Foreign governments including the U.K. and U.S. have warned their nationals to avoid travel to the port city of Mombasa, sections of the coast that are popular with tourists and parts of Nairobi, which hosts the regional headquarters of companies including International Business Machines Corp., Toyota Corp. and the United Nations.
Tourism, the country’s biggest foreign-exchange earner after tea, has been dented by the threats, with arrivals of holidaymakers falling 18 percent to 1.4 million last year. Kenya Airways Ltd. partly blamed the Westgate raid and foreign travel warnings for posting a second-half loss through March.
“The resilience of the markets has been impressive, however we still remain solidly behind the curve on national security,” Aly-Khan Satchu, chief executive officer of Nairobi-based Rich Management Ltd., an adviser to companies and wealthy individuals, said yesterday in a phone interview. “Insecurity has created high risk levels in the country.”
Kenya’s diverse economy helps it stand out from its peers to investors, Razia Khan, head of African research at Standard Chartered Plc, said yesterday by phone from London.

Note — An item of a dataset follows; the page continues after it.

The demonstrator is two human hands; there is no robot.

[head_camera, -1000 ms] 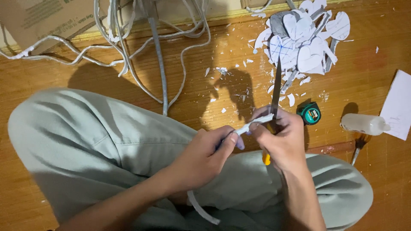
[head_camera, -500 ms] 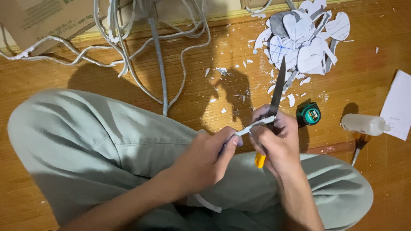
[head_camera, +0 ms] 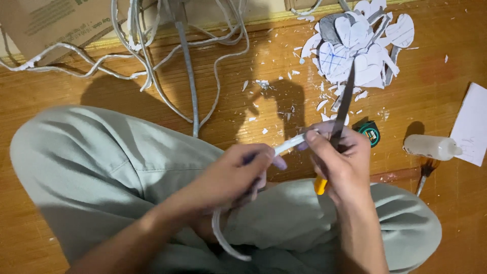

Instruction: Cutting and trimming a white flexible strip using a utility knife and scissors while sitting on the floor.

Agriculture accounts for a fifth of gross domestic product, trade represents 10 percent of output and manufacturing as well as communication and transport 9 percent each, according to 2013 data from the statistics agency. Kenya envisages producing its first oil as early as 2016 as Tullow Oil Plc and its partner Africa Oil Corp. develop crude finds.
Confidence in Kenya’s economy was demonstrated by the international appetite for the country’s first sale last month of sovereign debt that was more than five times oversubscribed, Treasury Secretary Henry Rotich said on June 25. The highest demand came from U.S. investors followed by the U.K., he said.
Kenya sold $500 million of five-year Eurobonds carrying a coupon of 5.875 percent and $1.5 billion of 10-year bonds at 6.875 percent as investors ignored the security concerns.
Al-Shabaab claimed responsibility for the Westgate attack, as well as the massacre of 60 people in and around Mpeketoni in coastal Lamu county last month and the nearby raid on July 5 that left 22 people dead. President Uhuru Kenyatta’s government said political and land grievances motivated the coastal assaults over the past month.
Al-Shabaab has said it would attack Kenya in retaliation for the country’s deployment of troops in Somalia, where the militia is trying to overthrow the government and establish Shariah, or Islamic law. Kenyatta has vowed to keep the troops in place until the threat of al-Shabaab is thwarted.
Thousands of former Prime Minister Raila Odinga’s supporters held a rally in Nairobi yesterday to demand the government address worsening insecurity, the rising cost of living, corruption and for an overhaul of the national electoral body.
Odinga’s Coalition for Reforms and Democracy began a new campaign known as Okoa Kenya, or Save Kenya, after Kenyatta rejected their request for a national dialog to discuss their demands. The campaign will include collecting 1 million signatures to initiate a referendum on “critical challenges” facing the nation.
Political allegiances in Kenya are determined along ethnic lines, which has led to violence in the past.
Allegations of vote-rigging by Odinga, an ethnic Luo, after he lost his campaign for the presidency in December 2007 led to two months of ethnic and political clashes that left more than 1,100 people dead and displaced another 350,000. Kenyatta, a member of the Kikuyu group, is facing crimes against humanity charges at the International Criminal Court for his role in organizing the fighting, a charge he denies.
“Confidence will remain for as long as nothing happens that will strongly affect the macroeconomic performance of Kenya,” Khan said. “That does not mean investor confidence will continue to be resilient though. If we have big incidents at the scale of Westgate, investors could become jittery.”